BIOPIC « My Wonder Women » revient sur la vie du créateur de la superhéroïne, homme libre incarné par Luke Evans...

Caroline Vié

— 

Luke Evans, Rebecca Hall et Bella Heathcote dans My wonder women d'Angela Robinson
Luke Evans, Rebecca Hall et Bella Heathcote dans My wonder women d'Angela Robinson — LFR Films
  • Luke Evans incarne William Moulton Marston dans « My Wonder Women ».
  • Inventeur de la superhéroïne Wonder Woman, ce scientifique vivait avec deux femmes.
  • Son personnage a été beaucoup édulcoré au fil des années.

Il a fallu pas moins de deux femmes à William Moulton Marston (1893-1947) pour lui inspirer le personnage de Wonder Woman ! Dans le biopic My Wonder Women, Luke Evans incarne ce savant, inventeur du détecteur de mensonge, qui vécut en parfaite harmonie avec deux compagnes : son épouse Elizabeth ( Rebecca Hall) et sa maîtresse Olivia Byrne ( Bella Heathcote).

« Le polyamour n’était pas bien vu à cette époque, explique Luke Evans à 20 Minutes et sa façon de vivre lui a coûté sa carrière universitaire.
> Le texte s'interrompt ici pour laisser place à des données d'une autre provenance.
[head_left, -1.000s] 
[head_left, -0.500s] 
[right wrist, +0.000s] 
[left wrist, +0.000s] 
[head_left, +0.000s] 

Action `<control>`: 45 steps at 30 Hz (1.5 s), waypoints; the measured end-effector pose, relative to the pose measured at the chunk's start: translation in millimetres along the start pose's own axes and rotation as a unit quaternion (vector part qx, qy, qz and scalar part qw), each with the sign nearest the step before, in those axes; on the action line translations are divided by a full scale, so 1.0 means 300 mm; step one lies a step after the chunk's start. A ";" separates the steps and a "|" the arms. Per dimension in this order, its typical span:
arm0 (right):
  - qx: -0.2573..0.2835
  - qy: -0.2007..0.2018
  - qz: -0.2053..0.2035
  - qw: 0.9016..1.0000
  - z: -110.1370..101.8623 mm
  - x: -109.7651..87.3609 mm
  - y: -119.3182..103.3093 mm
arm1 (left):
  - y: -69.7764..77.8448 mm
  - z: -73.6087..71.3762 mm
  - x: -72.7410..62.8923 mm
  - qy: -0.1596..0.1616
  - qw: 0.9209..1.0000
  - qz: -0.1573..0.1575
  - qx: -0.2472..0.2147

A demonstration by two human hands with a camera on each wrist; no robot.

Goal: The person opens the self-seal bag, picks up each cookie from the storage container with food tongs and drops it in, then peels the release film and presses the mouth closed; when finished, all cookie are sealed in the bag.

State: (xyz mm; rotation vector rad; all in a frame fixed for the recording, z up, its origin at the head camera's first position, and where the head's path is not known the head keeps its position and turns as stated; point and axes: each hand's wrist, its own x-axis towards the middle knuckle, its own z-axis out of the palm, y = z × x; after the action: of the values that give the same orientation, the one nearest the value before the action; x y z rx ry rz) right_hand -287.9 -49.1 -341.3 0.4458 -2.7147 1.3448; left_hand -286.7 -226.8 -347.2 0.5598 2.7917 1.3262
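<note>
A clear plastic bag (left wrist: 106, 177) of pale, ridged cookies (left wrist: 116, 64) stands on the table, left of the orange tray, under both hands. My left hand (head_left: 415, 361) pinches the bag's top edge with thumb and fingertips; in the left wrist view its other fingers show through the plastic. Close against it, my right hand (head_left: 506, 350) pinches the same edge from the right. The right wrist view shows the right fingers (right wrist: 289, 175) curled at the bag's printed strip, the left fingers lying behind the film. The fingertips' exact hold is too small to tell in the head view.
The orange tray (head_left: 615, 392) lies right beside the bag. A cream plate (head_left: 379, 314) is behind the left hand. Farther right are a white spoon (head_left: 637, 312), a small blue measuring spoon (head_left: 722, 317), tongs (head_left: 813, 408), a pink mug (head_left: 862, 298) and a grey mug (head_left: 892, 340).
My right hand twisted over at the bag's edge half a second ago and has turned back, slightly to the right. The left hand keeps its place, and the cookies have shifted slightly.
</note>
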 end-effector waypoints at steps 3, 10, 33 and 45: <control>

C’était un homme remarquable, scientifique brillant et esprit libre. » C’est en 1941 que William Moulton Marston donne vie à Wonder Woman, la première superhéroïne, « une alternative à toute la violence masculine », dans le numéro 8 de All Star Comic.

A l’épreuve du temps

« Il s’était recyclé dans le cinéma et la bande dessinée et avait une vision totalement anticonventionnelle de la vie, surtout pour les années 1940, insiste Luke Evans. Le personnage de Wonder Woman en découle ». La superhéroïne ne tue pas les méchants : elle les oblige à dire la vérité avec son lasso, qui est une version fictive du polygraphe, l’autre grande œuvre de l’auteur. « La liberté et l’amour qui se dégagent de cette héroïne lumineuse lui ont permis de résister au temps », estime le comédien.

Une bisexualité évidente

Sans être fan des comics de Wonder Woman, Luke Evans connaissait bien son incarnation parLynda Carter dans la série télévisée des années 1970. « Wonder Woman a été un modèle pour beaucoup de petites filles et elle continue aujourd’hui sous les traits de Gal Gadot », insiste l’acteur. L’héroïne à la bisexualité évidente a cependant été fort adoucie dans le film de 2017. « Il serait difficile de montrer aujourd’hui Wonder Woman donnant la fessée, reconnaît Luke Evans. Elle le faisait pourtant au départ, dans les œuvres originales, tout comme son créateur adepte de pratiques sadomasochistes. »

Habillée pour le sport

Bien que féministe, Wonder Woman a fait polémique au moment de la sortie du film de Patty Jenkins. Elle a été jugée trop blanche, trop pin-up et trop peu vêtue pour être considérée comme ambassadrice de l’ONU. « William Moulton Marston estimait qu’elle était habillée de façon athlétique et ne voyait rien de choquant à cela, s’amuse Luke Evans. C’est amusant de penser que cela fasse encore jaser aujourd’hui ! » Comme son auteur et ses amantes, la belle amazone fait fi du qu’en-dira-t-on. En cela, elle est digne de la vie exceptionnelle du trio de My Wonder Women.